___ The data
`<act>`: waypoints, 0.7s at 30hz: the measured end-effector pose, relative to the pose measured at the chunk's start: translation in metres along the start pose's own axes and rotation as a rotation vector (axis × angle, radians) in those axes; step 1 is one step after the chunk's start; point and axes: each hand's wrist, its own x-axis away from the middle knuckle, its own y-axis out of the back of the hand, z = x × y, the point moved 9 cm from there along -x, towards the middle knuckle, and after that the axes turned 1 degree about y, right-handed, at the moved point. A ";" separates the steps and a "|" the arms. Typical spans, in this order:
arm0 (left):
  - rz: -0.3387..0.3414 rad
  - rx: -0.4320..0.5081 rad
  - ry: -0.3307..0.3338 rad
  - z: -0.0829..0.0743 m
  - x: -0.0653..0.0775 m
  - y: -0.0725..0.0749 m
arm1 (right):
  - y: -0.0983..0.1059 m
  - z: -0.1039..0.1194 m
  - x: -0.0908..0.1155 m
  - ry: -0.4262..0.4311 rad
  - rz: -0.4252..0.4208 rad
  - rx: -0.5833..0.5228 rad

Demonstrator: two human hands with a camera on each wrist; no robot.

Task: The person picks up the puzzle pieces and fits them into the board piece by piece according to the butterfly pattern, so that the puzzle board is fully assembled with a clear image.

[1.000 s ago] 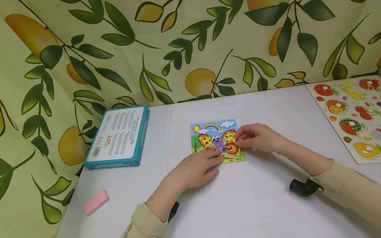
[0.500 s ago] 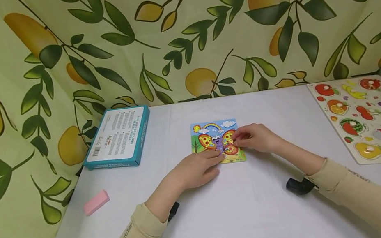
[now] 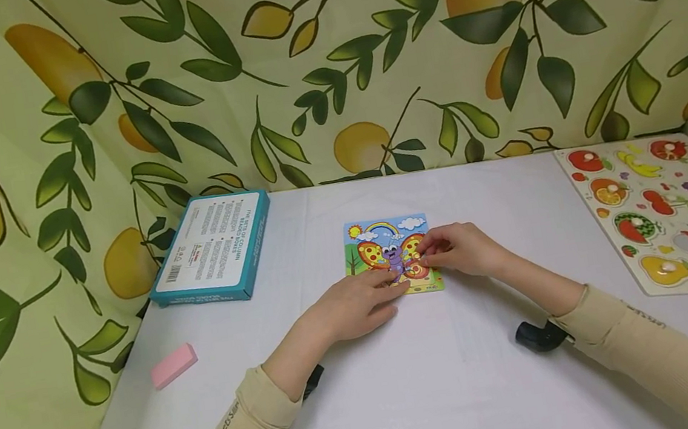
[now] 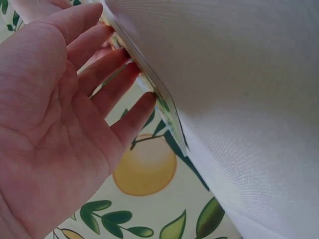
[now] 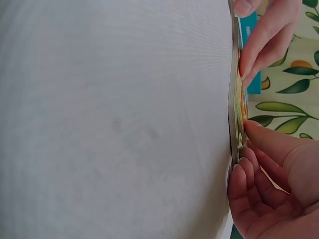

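Observation:
A square butterfly jigsaw puzzle (image 3: 410, 223), with a rainbow and sun along its top, lies flat on the table. My left hand (image 3: 352, 306) rests over its lower left part with fairly straight fingers. In the left wrist view the fingertips (image 4: 149, 99) touch the puzzle's surface and the palm holds nothing. At the right edge, my right hand (image 3: 463, 249) pinches a puzzle piece (image 3: 419, 273) of the lower right wing between thumb and fingers. From the right wrist camera, the right thumb (image 5: 269, 139) lies on the piece, and the other fingers curl by the board's edge.
A teal and white box (image 3: 214, 246) lies at the back left. Nearer, a pink block (image 3: 174, 365) is on the white tablecloth (image 3: 427, 396). A fruit peg puzzle board (image 3: 675, 214) lies at the right. A patterned cloth (image 3: 299, 101) hangs behind the table.
The wing piece has turned and settled lower, lying flatter in the puzzle. My right hand has shifted slightly left. The left hand stays in place, one finger now reaching further right.

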 end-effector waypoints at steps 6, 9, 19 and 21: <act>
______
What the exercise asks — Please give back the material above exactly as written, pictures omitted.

Task output —
`<act>`: waypoints, 0.7s at 30hz: the measured end-effector pose, relative to the pose measured at the chunk's start: translation in metres along the start pose's own axes and rotation as a rotation vector (axis × angle, radians) in those axes; step 1 is one step after the chunk's start; point and axes: each hand's wrist, its own x-axis away from the middle knuckle, its own y-axis out of the back of the hand, z = x × y, the point moved 9 cm from there along -x, towards the middle knuckle, and after that the axes turned 1 degree about y, right-handed, at the moved point. A ";" separates the steps and a "|" the arms. Typical spans, in this order:
arm0 (left):
  - rz: -0.3387..0.3414 rad
  - rx: -0.4320..0.5081 rad
  - ry: -0.3307..0.3338 rad
  - z: -0.0829..0.0743 m
  - x: -0.0653..0.0775 m
  - y: -0.0725..0.0749 m
arm1 (right):
  - y: -0.0983..0.1059 m
  - z: -0.1039..0.1194 m
  - x: -0.0908..0.1155 m
  - ry: -0.4262..0.4311 rad
  - rz: -0.4252..0.4208 rad
  - rx: -0.5833..0.5228 rad

Demonstrator: two human hands with a camera on each wrist; no robot.

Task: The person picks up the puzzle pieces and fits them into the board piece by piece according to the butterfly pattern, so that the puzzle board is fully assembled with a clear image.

[1.000 s ago] 
[0.500 s ago] 
[now] 
[now] 
[now] 

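Observation:
A square butterfly jigsaw puzzle (image 3: 410, 223), with a rainbow and sun along its top, lies flat on the table. My left hand (image 3: 352, 306) rests over its lower left part with fairly straight fingers. In the left wrist view the fingertips (image 4: 149, 99) touch the puzzle's surface and the palm holds nothing. At the right edge, my right hand (image 3: 463, 249) pinches a puzzle piece (image 3: 419, 273) of the lower right wing between thumb and fingers. From the right wrist camera, the right thumb (image 5: 269, 139) lies on the piece, and the other fingers curl by the board's edge.
A teal and white box (image 3: 214, 246) lies at the back left. Nearer, a pink block (image 3: 174, 365) is on the white tablecloth (image 3: 427, 396). A fruit peg puzzle board (image 3: 675, 214) lies at the right. A patterned cloth (image 3: 299, 101) hangs behind the table.
The wing piece has turned and settled lower, lying flatter in the puzzle. My right hand has shifted slightly left. The left hand stays in place, one finger now reaching further right.
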
 end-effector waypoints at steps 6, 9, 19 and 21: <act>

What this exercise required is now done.